Keeping each word and mark in place, write out the full listing once more.
=== AVAILABLE DATA ===
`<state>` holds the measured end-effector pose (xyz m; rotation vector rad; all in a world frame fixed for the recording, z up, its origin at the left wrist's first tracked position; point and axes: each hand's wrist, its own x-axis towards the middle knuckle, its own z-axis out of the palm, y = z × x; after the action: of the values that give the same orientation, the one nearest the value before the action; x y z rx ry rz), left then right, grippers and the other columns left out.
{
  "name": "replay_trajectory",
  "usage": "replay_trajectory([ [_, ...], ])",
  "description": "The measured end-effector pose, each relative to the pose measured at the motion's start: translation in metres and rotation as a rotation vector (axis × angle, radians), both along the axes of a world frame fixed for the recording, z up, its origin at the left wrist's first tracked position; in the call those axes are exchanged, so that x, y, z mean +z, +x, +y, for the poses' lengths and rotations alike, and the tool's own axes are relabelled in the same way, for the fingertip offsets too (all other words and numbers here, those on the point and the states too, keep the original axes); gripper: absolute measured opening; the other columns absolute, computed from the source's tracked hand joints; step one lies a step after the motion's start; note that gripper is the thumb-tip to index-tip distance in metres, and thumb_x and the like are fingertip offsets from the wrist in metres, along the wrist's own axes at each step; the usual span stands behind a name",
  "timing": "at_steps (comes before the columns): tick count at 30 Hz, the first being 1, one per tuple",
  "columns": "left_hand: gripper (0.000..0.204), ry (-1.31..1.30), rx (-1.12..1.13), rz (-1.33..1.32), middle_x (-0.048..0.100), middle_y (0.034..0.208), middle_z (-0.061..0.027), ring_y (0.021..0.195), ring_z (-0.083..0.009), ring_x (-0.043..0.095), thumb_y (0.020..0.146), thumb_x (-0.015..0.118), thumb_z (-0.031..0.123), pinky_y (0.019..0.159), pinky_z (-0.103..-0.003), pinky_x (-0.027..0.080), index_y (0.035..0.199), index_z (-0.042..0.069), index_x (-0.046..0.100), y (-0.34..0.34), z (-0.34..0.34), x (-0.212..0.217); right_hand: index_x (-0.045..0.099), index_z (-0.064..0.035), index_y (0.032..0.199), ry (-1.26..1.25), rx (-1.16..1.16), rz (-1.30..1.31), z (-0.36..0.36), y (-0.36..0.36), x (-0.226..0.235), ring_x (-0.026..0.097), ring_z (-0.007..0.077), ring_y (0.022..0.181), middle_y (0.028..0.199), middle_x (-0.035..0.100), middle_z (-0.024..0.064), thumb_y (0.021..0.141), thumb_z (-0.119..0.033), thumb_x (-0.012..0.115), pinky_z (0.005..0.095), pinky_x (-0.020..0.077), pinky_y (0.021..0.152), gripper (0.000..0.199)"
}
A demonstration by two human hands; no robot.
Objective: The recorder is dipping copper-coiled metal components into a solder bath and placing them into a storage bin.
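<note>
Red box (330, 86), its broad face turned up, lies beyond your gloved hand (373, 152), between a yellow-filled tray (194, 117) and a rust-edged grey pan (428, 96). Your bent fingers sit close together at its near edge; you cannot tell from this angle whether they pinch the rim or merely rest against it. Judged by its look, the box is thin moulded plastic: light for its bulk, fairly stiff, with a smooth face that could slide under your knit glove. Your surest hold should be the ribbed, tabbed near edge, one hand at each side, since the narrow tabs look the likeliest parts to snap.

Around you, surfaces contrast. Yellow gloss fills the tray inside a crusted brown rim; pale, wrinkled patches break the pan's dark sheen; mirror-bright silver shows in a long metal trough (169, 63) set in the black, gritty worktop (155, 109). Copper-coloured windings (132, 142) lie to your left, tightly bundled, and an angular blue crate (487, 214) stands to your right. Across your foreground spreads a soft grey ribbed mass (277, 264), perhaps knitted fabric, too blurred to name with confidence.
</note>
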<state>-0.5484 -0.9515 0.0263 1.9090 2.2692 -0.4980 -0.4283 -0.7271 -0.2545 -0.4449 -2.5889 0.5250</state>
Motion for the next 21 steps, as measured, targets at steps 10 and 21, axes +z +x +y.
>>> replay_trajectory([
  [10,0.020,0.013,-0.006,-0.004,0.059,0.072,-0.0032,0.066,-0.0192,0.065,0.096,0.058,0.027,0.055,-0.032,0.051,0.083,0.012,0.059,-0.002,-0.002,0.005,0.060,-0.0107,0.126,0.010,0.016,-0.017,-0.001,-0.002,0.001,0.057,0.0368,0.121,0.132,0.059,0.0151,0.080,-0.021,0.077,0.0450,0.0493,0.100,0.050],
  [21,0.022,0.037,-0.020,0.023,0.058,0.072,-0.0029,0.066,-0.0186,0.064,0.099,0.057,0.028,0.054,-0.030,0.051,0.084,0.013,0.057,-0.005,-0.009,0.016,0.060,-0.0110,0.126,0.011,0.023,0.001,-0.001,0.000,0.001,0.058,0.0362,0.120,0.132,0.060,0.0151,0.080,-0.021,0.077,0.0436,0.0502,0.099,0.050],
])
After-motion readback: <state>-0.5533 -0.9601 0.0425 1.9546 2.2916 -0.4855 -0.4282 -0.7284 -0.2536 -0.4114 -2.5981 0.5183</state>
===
## RESPONSE
`<state>` holds the measured end-effector pose (xyz m; rotation vector rad; all in a world frame fixed for the recording, z up, its origin at the left wrist's first tracked position; point and axes: each hand's wrist, its own x-axis towards the middle knuckle, its own z-axis out of the palm, y = z × x; after the action: of the values that give the same orientation, the one nearest the value before the action; x y z rx ry rz), left then right, grippers and the other columns left out.
{
  "name": "replay_trajectory",
  "usage": "replay_trajectory([ [_, ...], ])",
  "description": "The measured end-effector pose, each relative to the pose measured at the motion's start: translation in metres and rotation as a rotation vector (axis × angle, radians), both along the axes of a world frame fixed for the recording, z up, its origin at the left wrist's first tracked position; in the call those axes are exchanged, so that x, y, z mean +z, +x, +y, for the poses' lengths and rotations alike, and the tool's own axes are relabelled in the same way, for the fingertip offsets too (all other words and numbers here, those on the point and the states too, keep the original axes); gripper: absolute measured opening; the other columns absolute, computed from the source's tracked hand joints; step one lies a step after the motion's start; note that gripper is the thumb-tip to index-tip distance in metres, and thumb_x and the like are fingertip offsets from the wrist in metres, along the wrist's own axes at each step; the usual span stands behind a name",
  "timing": "at_steps (comes before the columns): tick count at 30 Hz, the first being 1, one per tuple",
  "columns": "left_hand: gripper (0.000..0.204), ry (-1.31..1.30), rx (-1.12..1.13), rz (-1.33..1.32), middle_x (-0.048..0.100), middle_y (0.034..0.208), middle_z (-0.061..0.027), ring_y (0.021..0.195), ring_z (-0.083..0.009), ring_x (-0.043..0.095), thumb_y (0.020..0.146), thumb_x (-0.015..0.118), thumb_z (-0.031..0.123), pinky_y (0.019..0.159), pinky_z (-0.103..-0.003), pinky_x (-0.027..0.080), index_y (0.035..0.199), index_z (-0.042..0.069), index_x (-0.046..0.100), y (-0.34..0.34), z (-0.34..0.34), x (-0.212..0.217); right_hand: index_x (-0.045..0.099), index_z (-0.064..0.035), index_y (0.032..0.199), ry (-1.26..1.25), rx (-1.16..1.16), rz (-1.30..1.31), z (-0.36..0.36), y (-0.36..0.36), x (-0.226..0.235), ring_x (-0.026..0.097), ring_z (-0.007..0.077), ring_y (0.022..0.181), middle_y (0.028..0.199), middle_x (-0.035..0.100), middle_z (-0.024..0.064), thumb_y (0.021..0.141), thumb_z (-0.119..0.033), thumb_x (-0.012..0.115), pinky_z (0.005..0.095), pinky_x (-0.020..0.077), pinky_y (0.021..0.152), gripper (0.000..0.199)"
}
A demonstration by two human hands; no robot.
Objective: The recorder is dipping copper-coiled metal components into a solder bath and placing them into a storage bin.
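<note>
Red box (330, 86), its broad face turned up, lies beyond your gloved hand (373, 152), between a yellow-filled tray (194, 117) and a rust-edged grey pan (428, 96). Your bent fingers sit close together at its near edge; you cannot tell from this angle whether they pinch the rim or merely rest against it. Judged by its look, the box is thin moulded plastic: light for its bulk, fairly stiff, with a smooth face that could slide under your knit glove. Your surest hold should be the ribbed, tabbed near edge, one hand at each side, since the narrow tabs look the likeliest parts to snap.

Around you, surfaces contrast. Yellow gloss fills the tray inside a crusted brown rim; pale, wrinkled patches break the pan's dark sheen; mirror-bright silver shows in a long metal trough (169, 63) set in the black, gritty worktop (155, 109). Copper-coloured windings (132, 142) lie to your left, tightly bundled, and an angular blue crate (487, 214) stands to your right. Across your foreground spreads a soft grey ribbed mass (277, 264), perhaps knitted fabric, too blurred to name with confidence.
</note>
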<state>-0.5484 -0.9515 0.0263 1.9090 2.2692 -0.4980 -0.4283 -0.7271 -0.2545 -0.4449 -2.5889 0.5250</state>
Motion for the next 21 steps, as measured, targets at steps 10 and 21, axes +z +x +y.
>>> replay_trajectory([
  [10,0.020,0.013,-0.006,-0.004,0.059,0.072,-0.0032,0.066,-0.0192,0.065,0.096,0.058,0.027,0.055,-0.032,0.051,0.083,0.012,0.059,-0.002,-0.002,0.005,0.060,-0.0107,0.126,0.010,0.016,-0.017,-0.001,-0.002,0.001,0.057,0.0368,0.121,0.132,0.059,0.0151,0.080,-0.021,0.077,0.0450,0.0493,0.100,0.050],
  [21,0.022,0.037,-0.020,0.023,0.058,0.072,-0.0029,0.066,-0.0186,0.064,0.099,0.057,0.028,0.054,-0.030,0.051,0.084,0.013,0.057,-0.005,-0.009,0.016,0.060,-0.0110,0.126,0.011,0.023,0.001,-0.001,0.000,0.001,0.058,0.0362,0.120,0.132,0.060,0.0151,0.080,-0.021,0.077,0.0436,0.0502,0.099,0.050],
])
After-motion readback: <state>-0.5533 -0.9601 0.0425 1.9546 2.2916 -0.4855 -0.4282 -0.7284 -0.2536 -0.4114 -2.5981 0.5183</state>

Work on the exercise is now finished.